# Do! aqua 20/20 emersed cube!



## GHNelson (5 Jun 2016)

Tank
20cm x 20cm x 20cm.
Substrate
Flora Colombo Flora Base Black/Brown/John Innes No3.
Hardscape
Unknown Rock.
Flora
Floating plant
Salvinia sp culcullata
Anubis sp petite
Bucephalandra Mini Needle Leaf
Limnophila sp hippuridoides
Proserpinaca palustris
Rotala sp colorata
Rotala sp rotundifolia
Rotala sp Indica bonsai
Ludwigia sp red
Ludwigia sp Palustris super "mini" red
Ludwigia sp Palustris
Marsilea sp crenata
Crypt sp parva
Alternanthera reineckii 'Mini'
Hygrophila sp. "Araguaia".
unknown plant (Bottom Picture)
Mini hair grass
Moss aquatic and terrestrial.
hoggie















hoggie


----------



## GHNelson (5 Jun 2016)

Few larger photographs!









hoggie


----------



## Nelson (5 Jun 2016)

Love that Hoggie .
What light are you using ?.


----------



## GHNelson (5 Jun 2016)

Hi Neil
A TMC mini led tile!
Don't have a bracket...just laid the light on top of a 5mm acrylic lid!
Used a Samsung note 3 phone camera to take the pictures...not the greatest...can't seem to replicate the exact colours on the plants!
The first three pictures have tweaked colour....used Photobucket, there more realistic of the actual colours of the plants!
The plant colours are okay on the phone when I export them, they seem to be a tad washed out when uploaded!
Some tips/help would be useful.....anyone!
hoggie


----------



## Nelson (5 Jun 2016)

They look ok to me .Wish the first three were bigger though,my old eyes struggle .


----------



## GHNelson (6 Jun 2016)

Hi Neil
Added a couple of new photographs.....just for you!.......
Plus a couple of new additions plants wise at the back.....
Limnophila sp hippuridoides and Proserpinaca palustris.....small cuttings!
Found Anubis sp petite in there under all that shrubbery....also added Ludwigia sp super mini red to the pond at the front to keep green algae at bay!
Going to trim the moss soon...maybe laters!
hoggie


----------



## rebel (6 Jun 2016)

Well done!

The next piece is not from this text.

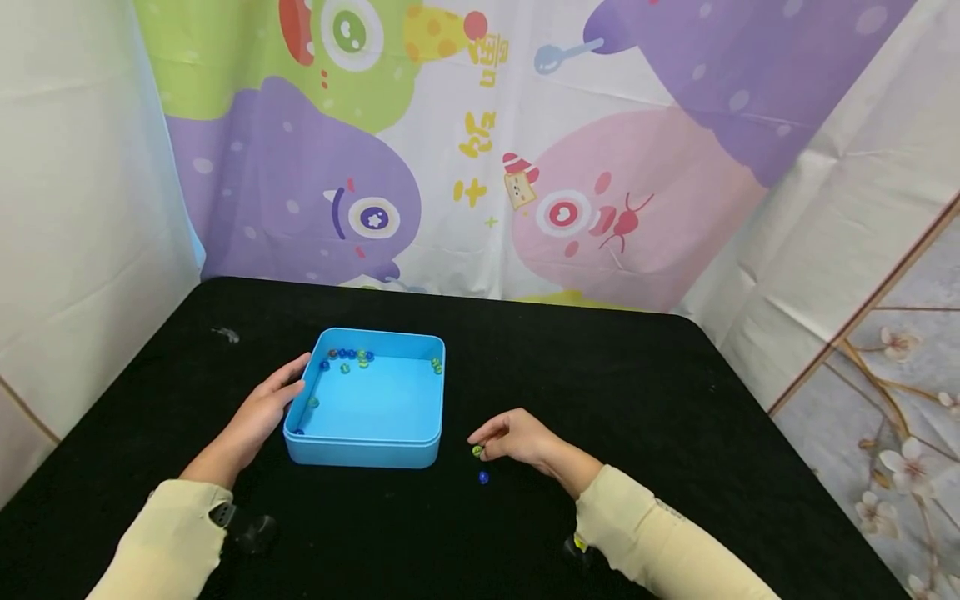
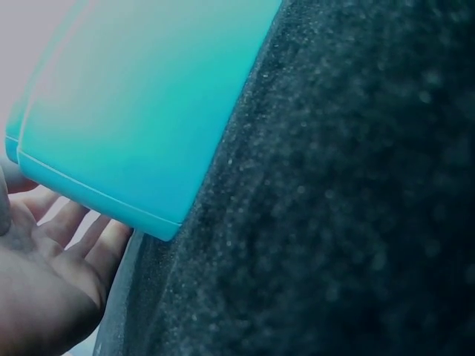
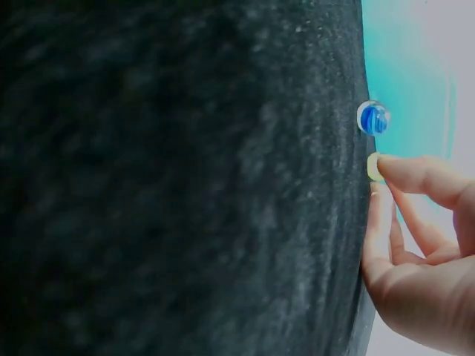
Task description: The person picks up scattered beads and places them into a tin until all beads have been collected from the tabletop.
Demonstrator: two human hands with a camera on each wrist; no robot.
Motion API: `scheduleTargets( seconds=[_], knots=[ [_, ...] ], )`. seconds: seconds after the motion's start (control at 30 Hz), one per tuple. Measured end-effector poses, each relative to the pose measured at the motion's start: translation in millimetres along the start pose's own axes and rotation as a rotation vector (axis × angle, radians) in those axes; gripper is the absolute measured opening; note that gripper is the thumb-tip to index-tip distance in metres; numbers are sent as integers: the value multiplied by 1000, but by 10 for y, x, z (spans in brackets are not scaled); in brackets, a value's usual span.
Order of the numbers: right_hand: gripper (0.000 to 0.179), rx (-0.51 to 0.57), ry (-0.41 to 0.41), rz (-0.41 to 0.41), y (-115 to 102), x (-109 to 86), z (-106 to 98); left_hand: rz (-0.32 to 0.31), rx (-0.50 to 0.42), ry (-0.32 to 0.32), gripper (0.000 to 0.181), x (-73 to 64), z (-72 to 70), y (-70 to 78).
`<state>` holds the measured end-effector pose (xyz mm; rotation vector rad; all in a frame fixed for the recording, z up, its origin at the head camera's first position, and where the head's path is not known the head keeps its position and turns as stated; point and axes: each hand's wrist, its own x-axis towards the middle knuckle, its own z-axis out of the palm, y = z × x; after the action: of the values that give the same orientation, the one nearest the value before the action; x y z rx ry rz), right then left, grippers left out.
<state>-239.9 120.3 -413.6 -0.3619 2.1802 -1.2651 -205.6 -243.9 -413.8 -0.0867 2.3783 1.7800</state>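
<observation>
A light-blue square box [image 1: 363,454] stands on the black table with several blue, green and reddish marbles [image 1: 352,354] inside, most of them along its far left corner. My left hand [image 1: 262,408] rests against the box's left wall, fingers reaching forward along it. In the left wrist view those fingers [image 2: 67,222] extend nearly straight beside the blue wall. Right of the box, my right hand [image 1: 521,437] pinches a yellow-green marble [image 1: 477,451] between thumb and fingertips, low over the cloth. A blue marble [image 1: 483,477] lies just nearer to me, also visible beside the fingertips in the right wrist view.
The black cloth-covered table [image 1: 600,400] reaches back to a curtain [image 1: 465,250] with cartoon figures. A small clear scrap [image 1: 226,335] lies at the far left. White cloth hangs on both sides, with a flower-patterned panel [image 1: 900,417] at the right.
</observation>
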Motion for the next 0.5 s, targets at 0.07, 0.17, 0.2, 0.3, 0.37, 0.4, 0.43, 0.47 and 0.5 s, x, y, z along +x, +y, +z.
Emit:
scheduleTargets(
  seconds=[0.07, 0.17, 0.2, 0.3, 0.37, 0.4, 0.43, 0.47, 0.5],
  knots=[
    [22, -5, 2, 2, -13, 14, 3, -2, 2, 2, 53, 3, -2, 3],
    [19, -25, -5, 8, -46, 16, 5, -1, 5, 2, 53, 0, -2, 3],
    [18, -32, -7, 10, -56, 15, 5, -1, 6, 2, 53, -1, 0, 2],
    [16, -27, 0, 28, -85, 17, -9, 6, 5, -2, 53, 5, 4, 3],
    [18, -2, 19, 43, -96, 34, -12, 8, 7, -2, 53, 4, 3, 1],
    [19, 25, 37, 55, -97, 49, -14, 8, 8, -2, 53, 4, 3, 2],
    [20, 57, 54, 64, -99, 65, -16, 9, 10, -2, 53, 3, 3, 3],
    [21, 91, 75, 69, -104, 83, -18, 9, 11, -2, 53, 2, 3, 4],
    [23, 131, 97, 78, -111, 103, -19, 9, 12, -1, 53, 0, 3, 5]
  ],
)
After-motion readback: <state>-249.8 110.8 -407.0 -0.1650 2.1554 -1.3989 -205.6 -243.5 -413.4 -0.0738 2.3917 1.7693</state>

Really like it. Inspired me to copy.


----------



## Nelson (6 Jun 2016)

hogan53 said:


> Hi Neil
> Added a couple of new photographs.....just for you!.......


I can see,I can see .
Truly stunning .


----------



## GHNelson (6 Jun 2016)

Did some mowing today....not great but its a start....condensation on the glass bugger


hoggie


----------



## GHNelson (6 Jun 2016)

Hi
Two more additions to the plant list!
Tiny plantlets in.....Alternanthera reineckii 'Mini' and Hygrophila sp. "Araguaia".
hoggie


----------



## GHNelson (16 Jun 2016)

A new edition to the plant list
Bucephalandra Mini Needle Leaf and some more Rotala sp Indica bonsai received from Marius....thank you! 



hoggie


----------



## GHNelson (25 Jun 2016)

Hi Team
New addition floating plant Salvinia sp culcullata courtesy of Miranda....  added to the pond!
Thanks Miranda....seems to be doing okay for the moment!
Luwigia is growing rampantly....all the plants are doing well....its a jungle in there....needs a trim!






hoggie


----------



## GHNelson (25 Jun 2016)

Ludwigia sp Palustris & Marsilea sp crenata.

hoggie


----------



## MirandaB (25 Jun 2016)

Looking fantastically lush and jungly Hoggie,glad the culcullata is behaving itself


----------



## GHNelson (25 Jun 2016)

hoggie


----------



## GHNelson (6 Jul 2016)

Ludwigia sp Palustris super "mini" red emersed in flower.



hoggie


----------



## GHNelson (6 Jul 2016)

hoggie


----------



## Tim Harrison (6 Jul 2016)

Great images of very healthy plants...


----------



## GHNelson (6 Jul 2016)

Cheers Troi 
Needs a major re-work!
Got more mini Bucce to go in.... so need to make some changes!
hoggie


----------



## Andy Thurston (6 Jul 2016)

There's something about photos of droplets of water on healthy plants and oxygen bubbles on submerged growth that really do it for me
Awesome Hoggie well done


----------



## GHNelson (6 Jul 2016)

Yea Andy
Have a liking to water droplets myself....must be my Scottish heritage 
hoggie


----------



## Andy Thurston (6 Jul 2016)

Perhaps its the yorkshire dales childhood that did it for me


----------



## KarthikC (4 Sep 2016)

One of the best emersed setups I've seen.. Any updates? 

Cheers, 

Karthik


----------



## GHNelson (14 Sep 2016)

Hi
Decommissioned this little tank yesterday....so it is no more!
Did get a tad overgrown because I neglected it....lost the anubias not enough light I think!
Cheers
hoggie


----------



## lionberries (15 Sep 2016)

Oh my god! That was amazing. Am new to the forum and don't get a lot of time to go on it. I just had to comment as am awed. Is it actually 20cm cubed?
I'm sure that's a dumb question but just wanted to check it wasn't a typo?


----------



## GHNelson (16 Sep 2016)

Indeed 200mm Do! aqua cube..


----------



## Greenfinger2 (17 Sep 2016)

Hi Hoggie , Missed this one  Stunning plants and photos Wonderful emersed set up congratulations


----------



## GHNelson (18 Sep 2016)

Cheers Roy.
Keep watching this section!


----------